*Action item*:
For this exercise, return exactly the lines of the material below that begin at the one with "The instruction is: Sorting" and stop after the one with "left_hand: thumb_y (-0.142".

*The data*:
* * *
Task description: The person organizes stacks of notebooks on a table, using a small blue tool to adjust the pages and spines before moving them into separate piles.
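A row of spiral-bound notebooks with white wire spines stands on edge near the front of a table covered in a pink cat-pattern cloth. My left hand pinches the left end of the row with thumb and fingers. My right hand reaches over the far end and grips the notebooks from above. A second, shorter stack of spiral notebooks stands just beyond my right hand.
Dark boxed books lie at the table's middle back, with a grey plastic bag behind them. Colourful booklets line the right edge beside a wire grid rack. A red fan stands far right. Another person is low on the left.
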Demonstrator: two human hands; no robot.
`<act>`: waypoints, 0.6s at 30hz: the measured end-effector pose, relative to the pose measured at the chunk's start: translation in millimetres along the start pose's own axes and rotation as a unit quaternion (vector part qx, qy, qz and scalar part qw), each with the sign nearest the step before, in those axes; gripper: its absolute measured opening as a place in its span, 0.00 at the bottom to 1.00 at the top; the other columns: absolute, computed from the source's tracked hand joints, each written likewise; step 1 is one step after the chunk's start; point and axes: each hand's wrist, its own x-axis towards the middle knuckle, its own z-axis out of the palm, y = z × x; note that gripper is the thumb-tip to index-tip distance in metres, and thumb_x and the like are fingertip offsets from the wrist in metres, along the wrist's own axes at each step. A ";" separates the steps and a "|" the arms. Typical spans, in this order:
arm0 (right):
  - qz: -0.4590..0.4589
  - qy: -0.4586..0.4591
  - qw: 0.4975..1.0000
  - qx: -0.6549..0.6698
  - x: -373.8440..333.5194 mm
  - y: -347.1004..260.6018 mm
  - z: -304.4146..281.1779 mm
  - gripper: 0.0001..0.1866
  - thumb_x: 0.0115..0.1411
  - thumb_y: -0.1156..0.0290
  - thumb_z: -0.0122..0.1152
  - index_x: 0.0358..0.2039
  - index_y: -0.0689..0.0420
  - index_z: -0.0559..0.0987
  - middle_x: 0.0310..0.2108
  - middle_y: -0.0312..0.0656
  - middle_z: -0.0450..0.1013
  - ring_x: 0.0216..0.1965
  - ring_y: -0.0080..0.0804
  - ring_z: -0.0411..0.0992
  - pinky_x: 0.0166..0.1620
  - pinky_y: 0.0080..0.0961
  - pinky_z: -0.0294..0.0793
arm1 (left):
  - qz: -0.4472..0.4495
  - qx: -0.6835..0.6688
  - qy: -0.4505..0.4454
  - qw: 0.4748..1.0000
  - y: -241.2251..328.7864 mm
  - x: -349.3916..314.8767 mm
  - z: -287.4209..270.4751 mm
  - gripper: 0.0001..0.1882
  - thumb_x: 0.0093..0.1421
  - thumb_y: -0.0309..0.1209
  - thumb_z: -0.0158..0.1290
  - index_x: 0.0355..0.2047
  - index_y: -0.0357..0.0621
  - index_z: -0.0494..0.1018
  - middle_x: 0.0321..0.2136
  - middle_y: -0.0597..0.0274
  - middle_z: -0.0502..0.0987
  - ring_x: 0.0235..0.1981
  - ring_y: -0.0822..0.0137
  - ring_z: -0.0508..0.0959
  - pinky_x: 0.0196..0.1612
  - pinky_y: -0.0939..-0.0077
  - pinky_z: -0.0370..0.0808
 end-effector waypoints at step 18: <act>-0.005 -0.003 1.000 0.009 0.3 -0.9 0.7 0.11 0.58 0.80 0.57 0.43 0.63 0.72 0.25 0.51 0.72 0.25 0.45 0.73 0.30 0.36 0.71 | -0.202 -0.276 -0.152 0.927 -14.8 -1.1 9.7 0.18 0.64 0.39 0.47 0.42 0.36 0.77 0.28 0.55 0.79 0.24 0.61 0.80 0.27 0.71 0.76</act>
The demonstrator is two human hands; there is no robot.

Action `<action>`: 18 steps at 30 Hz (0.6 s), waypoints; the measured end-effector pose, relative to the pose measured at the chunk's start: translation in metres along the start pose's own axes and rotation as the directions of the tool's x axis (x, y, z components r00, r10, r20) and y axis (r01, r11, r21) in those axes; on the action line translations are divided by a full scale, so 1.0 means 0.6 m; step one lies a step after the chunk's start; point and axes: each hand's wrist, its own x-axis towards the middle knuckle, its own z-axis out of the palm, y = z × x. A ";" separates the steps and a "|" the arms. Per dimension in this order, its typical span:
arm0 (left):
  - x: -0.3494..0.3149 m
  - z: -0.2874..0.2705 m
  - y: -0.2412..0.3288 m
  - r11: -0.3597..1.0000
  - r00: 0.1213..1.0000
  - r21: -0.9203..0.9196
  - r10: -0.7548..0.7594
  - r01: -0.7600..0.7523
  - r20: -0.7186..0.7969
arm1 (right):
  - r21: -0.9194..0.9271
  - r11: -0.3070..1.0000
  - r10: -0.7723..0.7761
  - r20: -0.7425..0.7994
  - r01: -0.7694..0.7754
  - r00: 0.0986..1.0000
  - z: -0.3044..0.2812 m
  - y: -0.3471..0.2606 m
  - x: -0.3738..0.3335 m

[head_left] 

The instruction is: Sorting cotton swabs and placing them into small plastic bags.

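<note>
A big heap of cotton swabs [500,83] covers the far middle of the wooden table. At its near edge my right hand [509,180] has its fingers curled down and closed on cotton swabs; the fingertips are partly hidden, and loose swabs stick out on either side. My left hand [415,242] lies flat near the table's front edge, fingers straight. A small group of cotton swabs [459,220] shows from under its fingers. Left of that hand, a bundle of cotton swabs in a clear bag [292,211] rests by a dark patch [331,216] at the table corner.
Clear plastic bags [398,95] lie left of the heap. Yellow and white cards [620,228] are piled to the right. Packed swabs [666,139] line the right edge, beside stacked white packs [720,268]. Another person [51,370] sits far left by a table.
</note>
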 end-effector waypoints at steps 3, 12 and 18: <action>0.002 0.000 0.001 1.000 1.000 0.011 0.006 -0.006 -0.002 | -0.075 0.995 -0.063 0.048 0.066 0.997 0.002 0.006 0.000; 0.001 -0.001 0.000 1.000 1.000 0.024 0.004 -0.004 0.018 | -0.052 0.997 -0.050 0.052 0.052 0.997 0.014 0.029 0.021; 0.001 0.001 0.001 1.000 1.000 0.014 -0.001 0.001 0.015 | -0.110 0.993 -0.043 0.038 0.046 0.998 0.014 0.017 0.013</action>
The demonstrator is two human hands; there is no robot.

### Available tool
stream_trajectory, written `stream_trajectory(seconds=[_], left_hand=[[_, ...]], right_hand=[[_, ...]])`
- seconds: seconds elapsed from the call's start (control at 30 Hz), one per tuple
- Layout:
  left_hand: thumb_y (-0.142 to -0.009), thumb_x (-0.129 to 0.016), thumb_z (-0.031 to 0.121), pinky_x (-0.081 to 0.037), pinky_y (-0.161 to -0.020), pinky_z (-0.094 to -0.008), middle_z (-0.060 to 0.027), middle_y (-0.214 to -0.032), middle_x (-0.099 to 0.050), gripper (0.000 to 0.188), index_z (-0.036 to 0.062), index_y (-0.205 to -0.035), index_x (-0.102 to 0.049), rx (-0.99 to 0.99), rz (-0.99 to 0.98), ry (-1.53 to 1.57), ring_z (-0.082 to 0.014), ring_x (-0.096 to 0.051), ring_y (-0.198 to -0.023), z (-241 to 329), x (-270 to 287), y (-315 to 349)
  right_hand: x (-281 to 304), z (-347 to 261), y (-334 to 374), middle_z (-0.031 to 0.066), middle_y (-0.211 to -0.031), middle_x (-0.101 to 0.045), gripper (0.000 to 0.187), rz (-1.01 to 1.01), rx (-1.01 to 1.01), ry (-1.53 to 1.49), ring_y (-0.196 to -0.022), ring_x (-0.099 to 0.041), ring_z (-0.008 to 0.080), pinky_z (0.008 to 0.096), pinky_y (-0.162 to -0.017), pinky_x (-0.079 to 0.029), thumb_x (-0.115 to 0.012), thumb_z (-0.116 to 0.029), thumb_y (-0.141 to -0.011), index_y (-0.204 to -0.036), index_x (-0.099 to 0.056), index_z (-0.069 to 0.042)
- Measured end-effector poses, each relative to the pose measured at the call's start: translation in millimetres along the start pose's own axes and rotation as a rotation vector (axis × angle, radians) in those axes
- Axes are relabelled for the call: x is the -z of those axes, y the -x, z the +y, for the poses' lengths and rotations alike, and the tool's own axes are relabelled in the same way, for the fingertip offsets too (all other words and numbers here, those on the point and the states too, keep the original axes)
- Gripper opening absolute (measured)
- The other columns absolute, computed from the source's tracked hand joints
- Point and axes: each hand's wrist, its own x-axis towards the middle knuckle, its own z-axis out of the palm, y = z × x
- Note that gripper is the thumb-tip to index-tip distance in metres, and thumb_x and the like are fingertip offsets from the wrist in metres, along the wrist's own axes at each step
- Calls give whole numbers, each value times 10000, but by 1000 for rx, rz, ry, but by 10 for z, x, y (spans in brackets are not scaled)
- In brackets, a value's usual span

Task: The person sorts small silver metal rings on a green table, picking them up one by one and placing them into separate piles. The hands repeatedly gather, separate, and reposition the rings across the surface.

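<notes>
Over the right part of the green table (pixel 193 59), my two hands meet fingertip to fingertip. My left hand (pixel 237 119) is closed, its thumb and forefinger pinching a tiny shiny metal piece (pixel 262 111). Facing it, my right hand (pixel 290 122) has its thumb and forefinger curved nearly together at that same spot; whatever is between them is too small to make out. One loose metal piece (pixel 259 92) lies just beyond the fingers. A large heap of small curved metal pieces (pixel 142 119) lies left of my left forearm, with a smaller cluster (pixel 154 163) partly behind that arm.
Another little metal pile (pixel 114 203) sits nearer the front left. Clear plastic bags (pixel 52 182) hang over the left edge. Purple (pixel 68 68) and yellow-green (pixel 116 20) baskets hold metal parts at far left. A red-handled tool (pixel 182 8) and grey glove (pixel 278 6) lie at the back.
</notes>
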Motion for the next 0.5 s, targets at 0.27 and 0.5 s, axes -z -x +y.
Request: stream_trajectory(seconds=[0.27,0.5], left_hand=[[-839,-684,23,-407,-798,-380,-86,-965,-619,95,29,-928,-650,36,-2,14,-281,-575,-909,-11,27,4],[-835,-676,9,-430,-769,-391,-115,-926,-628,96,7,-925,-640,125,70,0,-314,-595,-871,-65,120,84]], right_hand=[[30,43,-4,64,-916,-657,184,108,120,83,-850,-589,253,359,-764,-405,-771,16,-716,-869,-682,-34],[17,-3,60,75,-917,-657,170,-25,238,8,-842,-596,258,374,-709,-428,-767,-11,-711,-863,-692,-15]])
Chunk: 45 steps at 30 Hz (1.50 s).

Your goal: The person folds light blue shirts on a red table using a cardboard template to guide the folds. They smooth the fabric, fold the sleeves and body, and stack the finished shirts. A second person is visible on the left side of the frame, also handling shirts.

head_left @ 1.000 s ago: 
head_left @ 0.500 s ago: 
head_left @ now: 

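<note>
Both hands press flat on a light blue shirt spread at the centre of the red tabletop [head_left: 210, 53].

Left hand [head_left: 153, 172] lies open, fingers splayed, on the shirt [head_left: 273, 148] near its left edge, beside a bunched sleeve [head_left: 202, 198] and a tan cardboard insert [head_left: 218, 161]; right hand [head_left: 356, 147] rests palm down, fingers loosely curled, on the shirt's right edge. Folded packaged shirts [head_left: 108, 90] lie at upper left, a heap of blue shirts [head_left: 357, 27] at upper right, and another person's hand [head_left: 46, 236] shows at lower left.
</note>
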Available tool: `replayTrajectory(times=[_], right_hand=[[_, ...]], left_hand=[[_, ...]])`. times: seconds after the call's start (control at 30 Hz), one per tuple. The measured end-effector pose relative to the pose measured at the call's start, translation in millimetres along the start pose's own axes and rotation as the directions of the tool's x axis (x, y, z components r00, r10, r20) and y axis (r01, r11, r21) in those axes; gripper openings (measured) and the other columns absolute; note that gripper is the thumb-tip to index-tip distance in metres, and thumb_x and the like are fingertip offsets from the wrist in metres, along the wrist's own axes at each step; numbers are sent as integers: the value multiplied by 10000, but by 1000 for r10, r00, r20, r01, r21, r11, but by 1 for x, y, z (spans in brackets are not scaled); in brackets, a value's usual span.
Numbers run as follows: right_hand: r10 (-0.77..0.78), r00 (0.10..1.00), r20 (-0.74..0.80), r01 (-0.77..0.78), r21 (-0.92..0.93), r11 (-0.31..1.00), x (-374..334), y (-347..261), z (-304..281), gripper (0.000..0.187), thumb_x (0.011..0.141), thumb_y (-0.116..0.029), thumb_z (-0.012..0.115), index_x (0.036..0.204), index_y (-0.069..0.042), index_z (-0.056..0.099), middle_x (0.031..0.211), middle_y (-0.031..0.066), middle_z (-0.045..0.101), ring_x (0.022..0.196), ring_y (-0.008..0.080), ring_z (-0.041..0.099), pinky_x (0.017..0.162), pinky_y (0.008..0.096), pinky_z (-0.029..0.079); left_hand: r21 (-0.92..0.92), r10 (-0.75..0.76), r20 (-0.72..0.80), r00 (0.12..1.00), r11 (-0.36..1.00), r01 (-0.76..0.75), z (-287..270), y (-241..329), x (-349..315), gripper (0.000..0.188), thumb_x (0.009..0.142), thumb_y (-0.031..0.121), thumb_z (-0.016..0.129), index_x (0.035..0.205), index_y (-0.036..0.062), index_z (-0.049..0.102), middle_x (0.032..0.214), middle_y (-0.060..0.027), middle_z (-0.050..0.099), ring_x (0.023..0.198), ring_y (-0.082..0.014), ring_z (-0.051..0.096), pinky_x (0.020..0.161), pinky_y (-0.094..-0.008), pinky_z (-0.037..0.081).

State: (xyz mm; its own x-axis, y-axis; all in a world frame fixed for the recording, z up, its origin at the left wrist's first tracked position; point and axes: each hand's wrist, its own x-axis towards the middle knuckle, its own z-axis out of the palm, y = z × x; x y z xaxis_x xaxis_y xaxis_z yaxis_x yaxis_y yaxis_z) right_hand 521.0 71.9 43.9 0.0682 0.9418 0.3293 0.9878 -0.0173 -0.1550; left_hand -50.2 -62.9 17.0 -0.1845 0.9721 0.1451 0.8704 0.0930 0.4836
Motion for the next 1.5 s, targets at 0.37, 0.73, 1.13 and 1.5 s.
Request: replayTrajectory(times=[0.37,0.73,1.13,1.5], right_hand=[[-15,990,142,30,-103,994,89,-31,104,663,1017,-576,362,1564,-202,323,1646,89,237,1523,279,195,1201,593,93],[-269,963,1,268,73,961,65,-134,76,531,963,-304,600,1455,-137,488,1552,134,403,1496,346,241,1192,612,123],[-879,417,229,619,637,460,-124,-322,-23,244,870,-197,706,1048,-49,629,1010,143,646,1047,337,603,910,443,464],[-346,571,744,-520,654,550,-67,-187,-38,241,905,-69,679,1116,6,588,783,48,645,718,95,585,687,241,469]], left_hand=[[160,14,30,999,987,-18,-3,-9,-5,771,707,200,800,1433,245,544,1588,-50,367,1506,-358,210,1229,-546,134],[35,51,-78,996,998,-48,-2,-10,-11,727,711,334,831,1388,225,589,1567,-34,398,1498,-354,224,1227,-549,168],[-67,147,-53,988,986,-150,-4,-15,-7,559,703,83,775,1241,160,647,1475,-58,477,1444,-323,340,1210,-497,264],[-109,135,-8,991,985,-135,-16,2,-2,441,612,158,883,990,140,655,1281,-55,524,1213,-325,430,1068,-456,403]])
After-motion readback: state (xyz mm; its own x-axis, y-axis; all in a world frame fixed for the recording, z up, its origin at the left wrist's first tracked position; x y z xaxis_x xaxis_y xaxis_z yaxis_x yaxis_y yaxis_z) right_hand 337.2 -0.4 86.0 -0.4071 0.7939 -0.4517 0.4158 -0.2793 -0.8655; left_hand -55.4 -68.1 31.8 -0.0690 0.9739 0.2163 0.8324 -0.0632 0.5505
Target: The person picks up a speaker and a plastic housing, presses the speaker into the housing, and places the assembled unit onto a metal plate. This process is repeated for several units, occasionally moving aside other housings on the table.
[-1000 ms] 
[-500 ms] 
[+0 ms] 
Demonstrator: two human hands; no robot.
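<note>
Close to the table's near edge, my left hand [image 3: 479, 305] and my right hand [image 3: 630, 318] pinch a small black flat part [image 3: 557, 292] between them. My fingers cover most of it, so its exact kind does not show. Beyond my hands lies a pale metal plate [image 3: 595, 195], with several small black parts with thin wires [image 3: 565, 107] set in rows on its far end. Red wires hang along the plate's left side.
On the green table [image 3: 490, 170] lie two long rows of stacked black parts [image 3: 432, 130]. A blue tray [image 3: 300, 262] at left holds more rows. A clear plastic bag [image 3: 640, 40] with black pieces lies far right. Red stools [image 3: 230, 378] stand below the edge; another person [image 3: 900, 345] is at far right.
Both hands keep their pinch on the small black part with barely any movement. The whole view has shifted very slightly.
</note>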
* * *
*Answer to the exercise*:
The instruction is: Sorting cotton swabs and placing them into small plastic bags.

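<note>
A big heap of cotton swabs [500,83] covers the far middle of the wooden table. At its near edge my right hand [509,180] has its fingers curled down and closed on cotton swabs; the fingertips are partly hidden, and loose swabs stick out on either side. My left hand [415,242] lies flat near the table's front edge, fingers straight. A small group of cotton swabs [459,220] shows from under its fingers. Left of that hand, a bundle of cotton swabs in a clear bag [292,211] rests by a dark patch [331,216] at the table corner.
Clear plastic bags [398,95] lie left of the heap. Yellow and white cards [620,228] are piled to the right. Packed swabs [666,139] line the right edge, beside stacked white packs [720,268]. Another person [51,370] sits far left by a table.
</note>
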 end-effector waypoints at steps 3, 12 and 18: <action>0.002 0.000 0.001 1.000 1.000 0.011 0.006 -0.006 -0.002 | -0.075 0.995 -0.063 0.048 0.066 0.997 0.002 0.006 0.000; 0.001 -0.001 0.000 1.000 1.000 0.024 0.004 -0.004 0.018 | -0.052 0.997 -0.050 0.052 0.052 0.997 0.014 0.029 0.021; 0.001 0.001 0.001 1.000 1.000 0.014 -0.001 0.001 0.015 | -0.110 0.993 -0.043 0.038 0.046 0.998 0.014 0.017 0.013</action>
The demonstrator is two human hands; there is no robot.

### Available tool
stream_trajectory, written `stream_trajectory(seconds=[_], left_hand=[[_, ...]], right_hand=[[_, ...]])`
- seconds: seconds elapsed from the call's start (control at 30 Hz), one per tuple
- Layout:
  left_hand: thumb_y (-0.142 to -0.009), thumb_x (-0.129 to 0.016), thumb_z (-0.031 to 0.121), pinky_x (-0.081 to 0.037), pinky_y (-0.161 to -0.020), pinky_z (-0.094 to -0.008), middle_z (-0.060 to 0.027), middle_y (-0.214 to -0.032), middle_x (-0.099 to 0.050), gripper (0.000 to 0.188), index_z (-0.036 to 0.062), index_y (-0.205 to -0.035), index_x (-0.102 to 0.049), rx (-0.99 to 0.99), rz (-0.99 to 0.98), ry (-1.53 to 1.57), ring_z (-0.082 to 0.014), ring_x (-0.096 to 0.051), ring_y (-0.198 to -0.023), z (-241 to 329), x (-270 to 287), y (-315 to 349)

This exercise is now finished.